*** Opening INPUT DATA ***

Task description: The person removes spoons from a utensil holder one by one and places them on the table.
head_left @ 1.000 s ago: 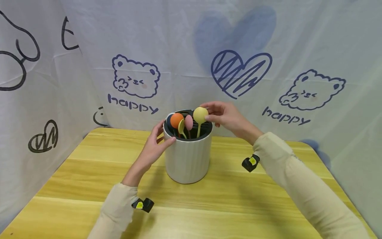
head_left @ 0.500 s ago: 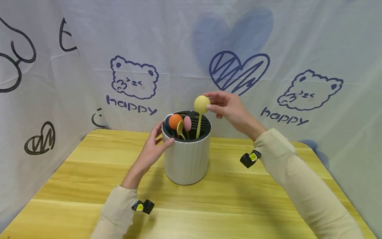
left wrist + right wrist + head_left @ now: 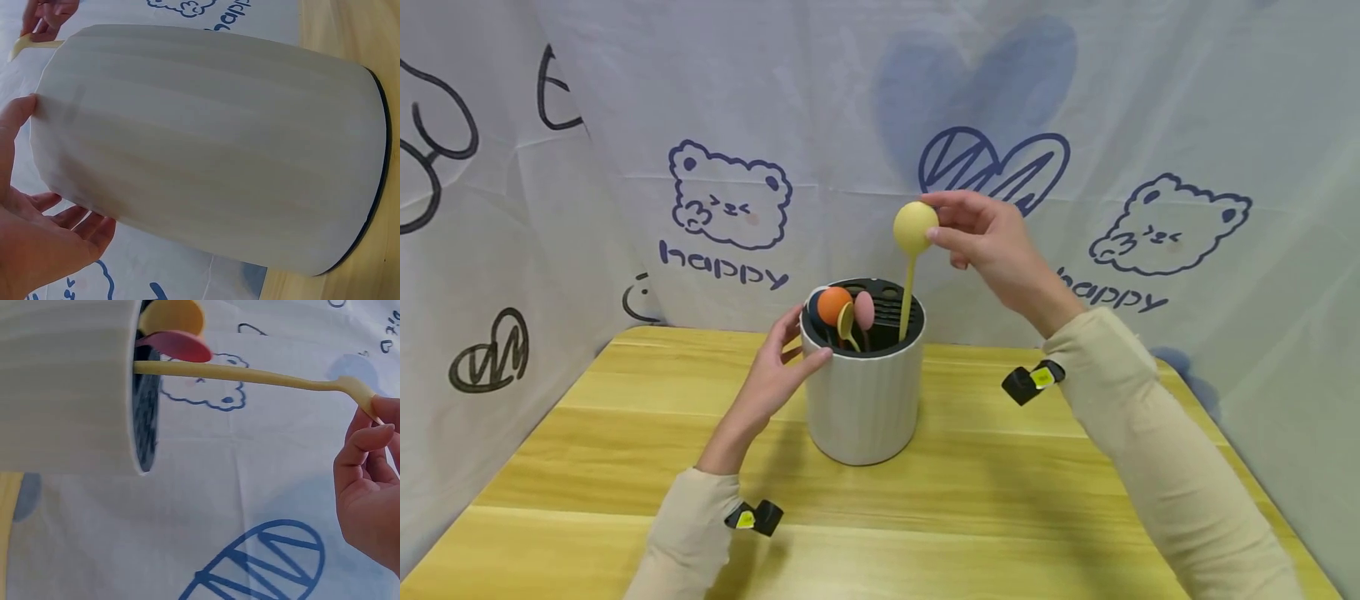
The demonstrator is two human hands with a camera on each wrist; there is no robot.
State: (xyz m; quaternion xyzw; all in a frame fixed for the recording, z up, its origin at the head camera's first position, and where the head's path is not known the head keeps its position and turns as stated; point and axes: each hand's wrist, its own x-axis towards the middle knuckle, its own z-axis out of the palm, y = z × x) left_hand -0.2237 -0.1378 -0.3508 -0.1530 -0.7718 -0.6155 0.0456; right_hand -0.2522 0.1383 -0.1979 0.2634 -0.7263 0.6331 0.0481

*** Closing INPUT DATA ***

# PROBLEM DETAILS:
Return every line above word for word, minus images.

# EXERCISE RESULT:
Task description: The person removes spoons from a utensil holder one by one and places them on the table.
head_left @ 1.000 s ago: 
head_left @ 0.500 s ago: 
left wrist + right wrist + head_left @ now: 
The demonstrator is two human hands with a camera on each wrist; there is no robot.
State: (xyz m; quaternion xyzw; all in a frame fixed for the recording, z up, its origin at the head camera's first position, and where the head's path is not known the head keeps its position and turns as stated; point and axes: each hand's wrist, its own x-axis towards the middle knuckle, its own z-axis out of the palm, y = z × x) left_hand -0.2237 -0.1378 -0.3508 -0.1530 -0.7718 -0.6155 0.0456; right_hand -0.2522 0.1383 -0.1979 0.2634 -0.7263 0.6331 0.0481

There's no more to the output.